In 1897, Hirschfeld founded the Scientific Humanitarian Committee which has been recognized by many historians as the first advocacy group for transgender and homosexual rights. The group aimed to overturn Paragraph 175, a clause in the German penal code instated in 1871 that criminalized homosexuality. The group argued that the law encouraged blackmail. Hirschfeld's believed that having a better understanding of homosexuality and transgenderism would eliminate societal persecution of homosexuals. Under Hirschfeld's leadership of the committee, they collected over 500 signatures from prominent Germans on a petition to abolish Paragraph 175, including Albert Einstein, Herman Hesse, and Thomas Mann. They brought the bill before the German Empire in 1898 but it had minimal support, most of which were from members of the Social Democratic Party of Germany, which was on the precipice of rebuilding its voter base at the time. Hirschfeld arranged for the bill to be reintroduced in the 1920's only to have that effort usurped by the Nazi Party.
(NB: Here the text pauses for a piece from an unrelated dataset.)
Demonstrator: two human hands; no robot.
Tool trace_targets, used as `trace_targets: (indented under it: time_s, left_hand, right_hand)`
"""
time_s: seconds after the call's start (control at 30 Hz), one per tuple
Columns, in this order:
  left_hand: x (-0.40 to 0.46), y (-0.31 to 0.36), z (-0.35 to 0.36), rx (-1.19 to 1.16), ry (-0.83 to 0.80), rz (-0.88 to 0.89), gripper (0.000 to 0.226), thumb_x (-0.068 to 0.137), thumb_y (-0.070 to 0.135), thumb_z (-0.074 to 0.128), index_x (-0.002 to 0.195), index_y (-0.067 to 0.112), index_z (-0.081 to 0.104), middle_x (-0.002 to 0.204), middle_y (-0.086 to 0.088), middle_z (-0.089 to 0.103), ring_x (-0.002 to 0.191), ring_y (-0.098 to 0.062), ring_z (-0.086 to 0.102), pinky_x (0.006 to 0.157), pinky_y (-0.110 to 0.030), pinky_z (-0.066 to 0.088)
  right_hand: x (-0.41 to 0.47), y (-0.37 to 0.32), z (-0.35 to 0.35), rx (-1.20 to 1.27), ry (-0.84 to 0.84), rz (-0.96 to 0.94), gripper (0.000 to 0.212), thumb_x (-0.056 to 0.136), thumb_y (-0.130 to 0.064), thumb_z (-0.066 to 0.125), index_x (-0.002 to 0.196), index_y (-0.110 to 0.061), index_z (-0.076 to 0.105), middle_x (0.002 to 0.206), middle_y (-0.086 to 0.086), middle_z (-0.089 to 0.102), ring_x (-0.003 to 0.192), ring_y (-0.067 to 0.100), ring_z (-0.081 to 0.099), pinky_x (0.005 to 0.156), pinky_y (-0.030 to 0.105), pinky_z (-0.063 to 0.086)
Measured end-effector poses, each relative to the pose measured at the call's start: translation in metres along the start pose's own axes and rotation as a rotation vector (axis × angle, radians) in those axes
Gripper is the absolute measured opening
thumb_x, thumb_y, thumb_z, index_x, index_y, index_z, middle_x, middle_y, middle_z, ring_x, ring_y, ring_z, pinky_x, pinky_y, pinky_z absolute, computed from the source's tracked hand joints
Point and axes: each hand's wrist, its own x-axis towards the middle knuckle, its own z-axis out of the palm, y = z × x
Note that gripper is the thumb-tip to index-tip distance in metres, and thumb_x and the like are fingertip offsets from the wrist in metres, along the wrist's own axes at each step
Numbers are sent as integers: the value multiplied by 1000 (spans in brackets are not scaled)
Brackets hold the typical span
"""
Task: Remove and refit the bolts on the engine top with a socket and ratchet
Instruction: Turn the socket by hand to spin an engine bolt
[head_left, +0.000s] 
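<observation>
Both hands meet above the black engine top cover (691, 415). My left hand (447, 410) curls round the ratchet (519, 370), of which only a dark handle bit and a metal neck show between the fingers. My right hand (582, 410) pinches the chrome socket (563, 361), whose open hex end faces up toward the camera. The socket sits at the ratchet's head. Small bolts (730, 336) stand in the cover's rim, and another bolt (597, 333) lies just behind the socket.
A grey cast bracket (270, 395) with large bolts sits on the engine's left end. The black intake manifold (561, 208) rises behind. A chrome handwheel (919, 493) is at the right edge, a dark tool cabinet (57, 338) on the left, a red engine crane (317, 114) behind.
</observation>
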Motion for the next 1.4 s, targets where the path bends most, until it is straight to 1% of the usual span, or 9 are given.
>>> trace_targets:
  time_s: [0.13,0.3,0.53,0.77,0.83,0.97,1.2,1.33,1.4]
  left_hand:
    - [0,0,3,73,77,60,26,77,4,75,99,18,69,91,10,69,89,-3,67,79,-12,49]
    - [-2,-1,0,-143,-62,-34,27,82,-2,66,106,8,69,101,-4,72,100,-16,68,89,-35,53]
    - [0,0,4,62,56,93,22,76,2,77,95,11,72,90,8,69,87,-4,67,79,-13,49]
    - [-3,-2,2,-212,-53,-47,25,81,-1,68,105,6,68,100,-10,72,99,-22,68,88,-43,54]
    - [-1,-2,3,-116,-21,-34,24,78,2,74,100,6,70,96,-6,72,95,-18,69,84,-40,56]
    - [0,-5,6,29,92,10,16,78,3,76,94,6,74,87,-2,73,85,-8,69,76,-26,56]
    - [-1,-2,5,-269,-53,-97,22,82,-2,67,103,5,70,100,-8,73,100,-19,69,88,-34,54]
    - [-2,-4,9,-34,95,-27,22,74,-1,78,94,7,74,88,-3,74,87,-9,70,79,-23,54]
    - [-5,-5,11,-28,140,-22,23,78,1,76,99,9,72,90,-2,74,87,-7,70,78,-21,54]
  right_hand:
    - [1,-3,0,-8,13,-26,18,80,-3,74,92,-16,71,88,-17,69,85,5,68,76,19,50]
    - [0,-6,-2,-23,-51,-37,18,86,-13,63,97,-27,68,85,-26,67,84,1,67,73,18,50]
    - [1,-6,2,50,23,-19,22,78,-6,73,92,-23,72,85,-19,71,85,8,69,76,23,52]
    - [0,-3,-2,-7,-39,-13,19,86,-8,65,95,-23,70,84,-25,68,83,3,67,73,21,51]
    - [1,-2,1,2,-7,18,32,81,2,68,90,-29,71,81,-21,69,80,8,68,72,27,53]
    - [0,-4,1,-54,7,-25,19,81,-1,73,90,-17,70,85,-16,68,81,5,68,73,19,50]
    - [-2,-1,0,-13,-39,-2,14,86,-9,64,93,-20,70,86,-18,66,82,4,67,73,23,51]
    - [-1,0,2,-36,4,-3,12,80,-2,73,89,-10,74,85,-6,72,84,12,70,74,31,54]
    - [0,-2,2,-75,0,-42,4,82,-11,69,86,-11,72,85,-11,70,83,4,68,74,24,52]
The Institute became a hub for scientific research and piqued the interest of many scientists of sexuality, as well as scientific, political and social reformers around the world. In 1923 the Institute was visited by Nikolai Semashko, Commissar for Health in the Soviet Union. This was followed by numerous visits and research trips by health officials, political, sexual and social reformers, and scientific researchers from the Soviet Union interested in the work of Hirschfeld. In 1926 a delegation from the institute, led by Hirschfeld, reciprocated with a research visit to Moscow. When the Nazi's seized power in 1933, they attacked the Institute burning many of its books as well as the archives of research that had been gathered for over 20 years.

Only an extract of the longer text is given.